N-ацетилнейраминовая кислота (Neu5Ac) и N-гликолилнеураминовая кислота (Neu5Gc) являются наиболее распространенными сиаловыми кислотами у большинства млекопитающих 1 . Несмотря на то, что эндогенно синтезируется Neu5Ac, люди не способны продуцировать Neu5Gc из-за первичной делеции экзона на ген CMAH , кодирующий гидроксилазу CMP-Neu5Ac 2 , 3 . Однако пищевые продукты на основе животных могут быть диетическими источниками Neu5Gc 4 , 5 , 6 , что приводит к получению антител против Neu5Gc и, следовательно, вызывает иммунный ответ на Neu5Gc 7 . Предполагается, что этот диетический эффект Neu5Gc способствует хроническому воспалению и различным другим заболеваниям 8 , 9 , 10 . Чтобы всесторонне понять эффекты Neu5Gc в hUmans, животная модель для систематического изучения эффектов сиаловых кислот пищевого происхождения весьма желательна. Хотя протоколы, основанные на полимеразной цепной реакции (ПЦР) для анализа выбитых мышей, хорошо известны и являются удобным способом генотипической оценки, функциональный анализ фенотипа на метаболическом уровне требует более конкретных методов анализа. Фенотип модели выкатной мыши Cmah можно оценить, выделив и проанализировав состав сиаловых кислот в образцах печени или молока. Ранее сообщалось о нескольких методах обнаружения сиаловых кислот в тканях животных: реакция сиаловых кислот с резорцинолом 11 или тиобарбитуровой кислотой 12 приводит к образованию хромофорного продукта и может быть просто проанализирована с использованием установки на основе плиттера, но только общая сиалическая Содержание кислоты может быть определено.

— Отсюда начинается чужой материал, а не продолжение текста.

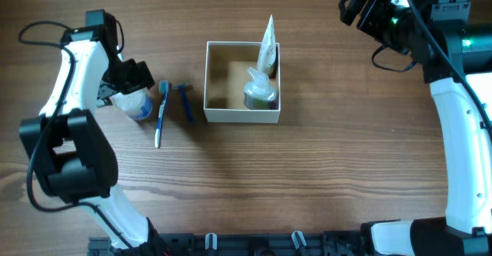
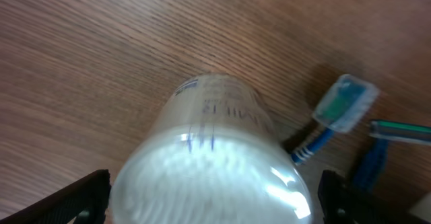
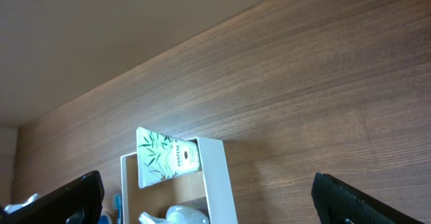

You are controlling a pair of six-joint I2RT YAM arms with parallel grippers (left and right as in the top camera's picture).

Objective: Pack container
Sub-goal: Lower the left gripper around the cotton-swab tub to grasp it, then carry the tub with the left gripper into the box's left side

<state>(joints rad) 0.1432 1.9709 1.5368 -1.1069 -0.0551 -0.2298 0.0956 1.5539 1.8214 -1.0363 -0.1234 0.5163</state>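
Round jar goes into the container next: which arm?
Left. The left gripper hangs open right over the jar, fingers either side. The right gripper sits at the far right corner, beyond the container.

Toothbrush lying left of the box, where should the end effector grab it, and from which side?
Probably best to take the toothbrush by the near half of its handle, from straight above, jaws closing across its width. It lies flat, and that end is free of the razor and the jar flanking its head.
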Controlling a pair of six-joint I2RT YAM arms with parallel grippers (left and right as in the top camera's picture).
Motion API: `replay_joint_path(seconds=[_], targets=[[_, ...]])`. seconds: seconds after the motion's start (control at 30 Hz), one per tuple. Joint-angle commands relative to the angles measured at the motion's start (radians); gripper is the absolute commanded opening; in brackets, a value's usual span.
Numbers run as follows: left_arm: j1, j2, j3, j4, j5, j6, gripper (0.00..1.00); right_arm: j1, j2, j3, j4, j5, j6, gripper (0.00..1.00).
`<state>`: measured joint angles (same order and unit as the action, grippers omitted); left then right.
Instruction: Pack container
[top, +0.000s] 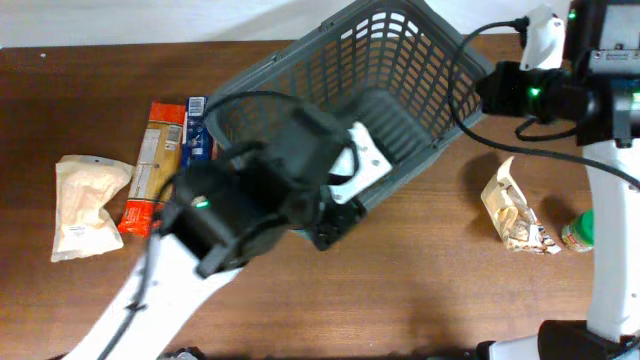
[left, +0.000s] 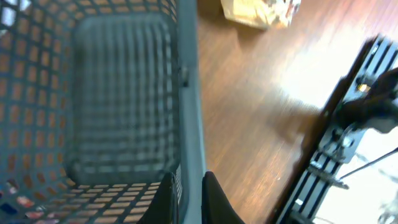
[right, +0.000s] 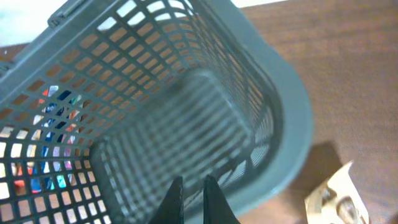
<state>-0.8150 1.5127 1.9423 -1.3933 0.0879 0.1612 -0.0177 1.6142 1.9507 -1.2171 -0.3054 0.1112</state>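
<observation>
Dark grey lattice plastic basket (top: 420, 60): we log its rim running straight ahead, pinched by left pincer (left: 189, 200); right pincer (right: 193, 200), above the basket's inside: we cannot tell its state.

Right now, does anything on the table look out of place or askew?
The container sits askew, turned diagonally to the edges of the table, and it looks empty. The left gripper straddles its near rim. A crumpled bag lies outside the container, to its right. Nothing looks spilled.

I can read nothing: the print on the orange-and-tan flat packet (top: 150, 165) and the blue packet (top: 197, 130) is too blurred.
</observation>
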Motion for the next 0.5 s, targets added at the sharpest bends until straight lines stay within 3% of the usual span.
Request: replay_joint_path(seconds=[0.0, 0.47], targets=[[-0.041, 0.013, 0.009, -0.022, -0.062, 0.043, 0.01, 0.016, 0.040, 0.019, 0.027, 0.002, -0.026, 0.04], [-0.051, 0.108, -0.024, -0.107, -0.059, 0.073, 0.02, 0.019, 0.159, 0.018, 0.040, 0.002, 0.001, 0.04]])
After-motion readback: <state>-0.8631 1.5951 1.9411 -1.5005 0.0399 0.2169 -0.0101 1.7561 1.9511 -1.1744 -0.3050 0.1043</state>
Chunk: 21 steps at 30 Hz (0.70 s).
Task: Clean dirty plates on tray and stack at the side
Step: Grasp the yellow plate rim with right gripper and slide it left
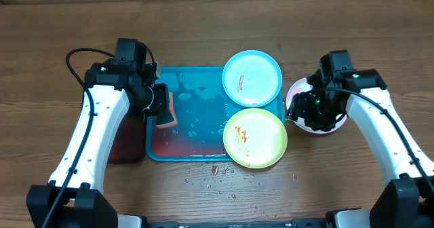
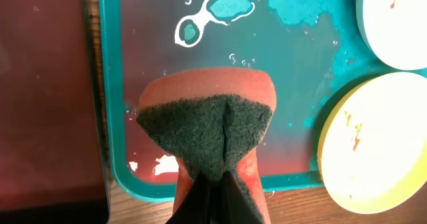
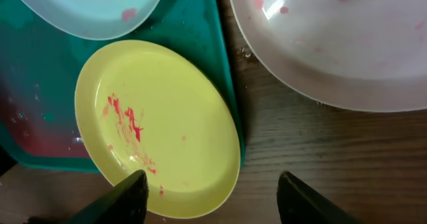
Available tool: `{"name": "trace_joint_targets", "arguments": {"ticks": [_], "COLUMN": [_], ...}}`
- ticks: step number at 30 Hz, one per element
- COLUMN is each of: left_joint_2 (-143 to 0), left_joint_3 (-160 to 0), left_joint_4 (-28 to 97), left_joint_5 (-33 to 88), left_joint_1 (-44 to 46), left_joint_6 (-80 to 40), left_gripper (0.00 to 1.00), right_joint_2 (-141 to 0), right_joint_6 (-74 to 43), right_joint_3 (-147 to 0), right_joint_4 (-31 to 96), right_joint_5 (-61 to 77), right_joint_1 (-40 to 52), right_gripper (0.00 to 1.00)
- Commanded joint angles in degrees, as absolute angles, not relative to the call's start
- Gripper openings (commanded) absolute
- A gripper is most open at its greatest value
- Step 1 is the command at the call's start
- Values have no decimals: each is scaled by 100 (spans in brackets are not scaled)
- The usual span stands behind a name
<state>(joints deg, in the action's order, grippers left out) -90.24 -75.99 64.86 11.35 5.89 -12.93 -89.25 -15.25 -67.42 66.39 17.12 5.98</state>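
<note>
1. Your left claw (image 2: pixel 213 184) pinches the sponge (image 2: pixel 207 127) above the wet tray (image 2: pixel 300 84); a weak pinch may drop it
2. Your right claw (image 3: pixel 217 192) stands wide; the yellow plate (image 3: pixel 167 124) overhangs the tray edge, a push could tip it

1. The overhead view looks straight down from high above the desk (image 1: pixel 217 17) and takes in the whole tray (image 1: pixel 196 99).
2. The left wrist view looks down from close over the tray's front left corner.
3. The right wrist view looks down from close over the tray's right rim.
4. All three views share the yellow-green plate (image 1: pixel 255 138).
</note>
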Motion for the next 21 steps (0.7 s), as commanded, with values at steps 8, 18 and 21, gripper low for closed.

Альтернативно, анализ сиаловых кислот также описывался с использованием газовой хроматографии13 , масс-спектрометрия MALDI-TOF 14 или амперометрические методы 15 . Однако наиболее часто применяемые методы анализа сиаловой кислоты основаны на гидролитическом высвобождении с последующей дериватизацией флуоресценции и последующей высокоэффективной жидкостной хроматографией 16 , 17 , 18 .

протокол

Процедуры, связанные с животными, были одобрены Этическим комитетом экспериментального животного центра Нанкинского сельскохозяйственного университета в соответствии с Национальными руководящими принципами по обеспечению благополучия животных (Министерство науки и технологий, КНР, 2006 г.) с животными, содержащимися в SPF Объект (ID разрешения: SYXK-J-2011-0037).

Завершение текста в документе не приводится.